His Warwick and Walden-based wilderness summer camps for kids ages 5 to 13, which often sell out, provide children with hands-on learning experience with shelter building, fire making, archery, wild plant identification, and everything in between. He also specializes in creating custom programs for homeschool groups or families looking for unique bonding experiences.
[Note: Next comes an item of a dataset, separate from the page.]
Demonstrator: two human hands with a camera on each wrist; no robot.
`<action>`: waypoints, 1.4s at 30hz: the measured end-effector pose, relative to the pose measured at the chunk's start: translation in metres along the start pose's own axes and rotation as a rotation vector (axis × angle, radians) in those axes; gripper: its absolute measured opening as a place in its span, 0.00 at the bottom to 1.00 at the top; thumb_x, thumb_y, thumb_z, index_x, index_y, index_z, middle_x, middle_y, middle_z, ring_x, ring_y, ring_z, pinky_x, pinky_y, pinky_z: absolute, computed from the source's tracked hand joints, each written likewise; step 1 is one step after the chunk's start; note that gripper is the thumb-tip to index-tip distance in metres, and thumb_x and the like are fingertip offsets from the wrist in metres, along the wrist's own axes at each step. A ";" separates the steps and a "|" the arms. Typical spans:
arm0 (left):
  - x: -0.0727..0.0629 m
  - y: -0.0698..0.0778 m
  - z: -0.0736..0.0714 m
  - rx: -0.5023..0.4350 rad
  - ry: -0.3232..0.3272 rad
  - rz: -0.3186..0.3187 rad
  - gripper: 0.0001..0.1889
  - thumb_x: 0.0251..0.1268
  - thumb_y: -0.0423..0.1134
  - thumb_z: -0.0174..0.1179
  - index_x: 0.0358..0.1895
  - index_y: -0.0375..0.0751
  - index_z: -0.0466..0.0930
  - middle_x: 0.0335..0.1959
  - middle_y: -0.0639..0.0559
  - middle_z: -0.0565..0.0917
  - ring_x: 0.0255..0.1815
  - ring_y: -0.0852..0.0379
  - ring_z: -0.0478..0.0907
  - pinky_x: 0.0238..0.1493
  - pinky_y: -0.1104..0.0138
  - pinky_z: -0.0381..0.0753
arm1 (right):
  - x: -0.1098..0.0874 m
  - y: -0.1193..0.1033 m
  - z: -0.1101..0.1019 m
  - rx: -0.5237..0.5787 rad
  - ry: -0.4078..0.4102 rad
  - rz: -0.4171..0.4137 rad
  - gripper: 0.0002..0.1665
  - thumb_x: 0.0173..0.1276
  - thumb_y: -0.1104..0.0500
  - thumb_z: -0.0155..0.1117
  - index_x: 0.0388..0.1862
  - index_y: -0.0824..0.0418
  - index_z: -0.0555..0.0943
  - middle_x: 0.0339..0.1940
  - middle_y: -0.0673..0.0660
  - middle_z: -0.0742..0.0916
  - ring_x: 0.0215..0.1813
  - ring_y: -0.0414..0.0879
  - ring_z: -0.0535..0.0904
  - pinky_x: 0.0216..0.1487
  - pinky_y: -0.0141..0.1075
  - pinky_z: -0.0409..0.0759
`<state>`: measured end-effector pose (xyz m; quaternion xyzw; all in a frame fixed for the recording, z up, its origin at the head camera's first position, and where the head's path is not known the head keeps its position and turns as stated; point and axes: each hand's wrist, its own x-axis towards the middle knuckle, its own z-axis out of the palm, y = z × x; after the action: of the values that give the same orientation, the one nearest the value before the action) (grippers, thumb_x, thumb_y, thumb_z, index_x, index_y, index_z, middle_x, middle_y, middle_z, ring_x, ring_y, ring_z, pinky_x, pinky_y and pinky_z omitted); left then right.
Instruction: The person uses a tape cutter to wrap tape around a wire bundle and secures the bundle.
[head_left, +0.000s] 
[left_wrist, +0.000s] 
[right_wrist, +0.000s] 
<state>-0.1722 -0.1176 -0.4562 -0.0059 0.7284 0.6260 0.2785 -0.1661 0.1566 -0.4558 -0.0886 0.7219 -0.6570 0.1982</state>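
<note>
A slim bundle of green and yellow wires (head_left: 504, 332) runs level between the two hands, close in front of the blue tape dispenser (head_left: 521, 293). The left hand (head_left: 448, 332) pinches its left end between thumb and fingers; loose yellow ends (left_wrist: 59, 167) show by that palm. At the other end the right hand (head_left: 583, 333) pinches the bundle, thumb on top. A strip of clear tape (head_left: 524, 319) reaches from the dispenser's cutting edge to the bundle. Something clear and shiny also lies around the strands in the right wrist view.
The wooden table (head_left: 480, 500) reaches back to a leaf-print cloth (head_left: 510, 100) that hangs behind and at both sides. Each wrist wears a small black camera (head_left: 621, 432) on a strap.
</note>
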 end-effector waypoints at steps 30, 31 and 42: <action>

For adults, Blevis offers an array of single-topic courses, which are held on private land or in collaboration with local farms and organizations. Courses range from just a few hours to an entire weekend and cover everything from basic survival skills such as securing food, shelter, fire, and water to hunting, primitive cooking, woodworking, basket weaving, herbalism, creating natural dyes, and much more. Each course is capped around 10 people so Blevis can give each participant dedicated one-on-one time.
A basket of freshly foraged fiddlehead ferns - IMAGES COURTESY OF JOE BLEVIS
  • Images courtesy of Joe Blevis
  • A basket of freshly foraged fiddlehead ferns

Blevis also provides custom immersive mentoring for adults, who often work with him for as short as a single weekend to several weeks on advanced projects and skill sets, such as semi-permanent shelters and hunting. It’s an offering that has become particularly popular for those in search of a greater sense of self-reliance in the wake of the COVID-19 pandemic.


“These skills are not a one-way street. It’s not like learning math when you use it when you need it,” Blevis says. “It’s when you really start living these skills as much as you can in a modern environment that they get inside of you and the seeds are planted and they take root and change who you are.”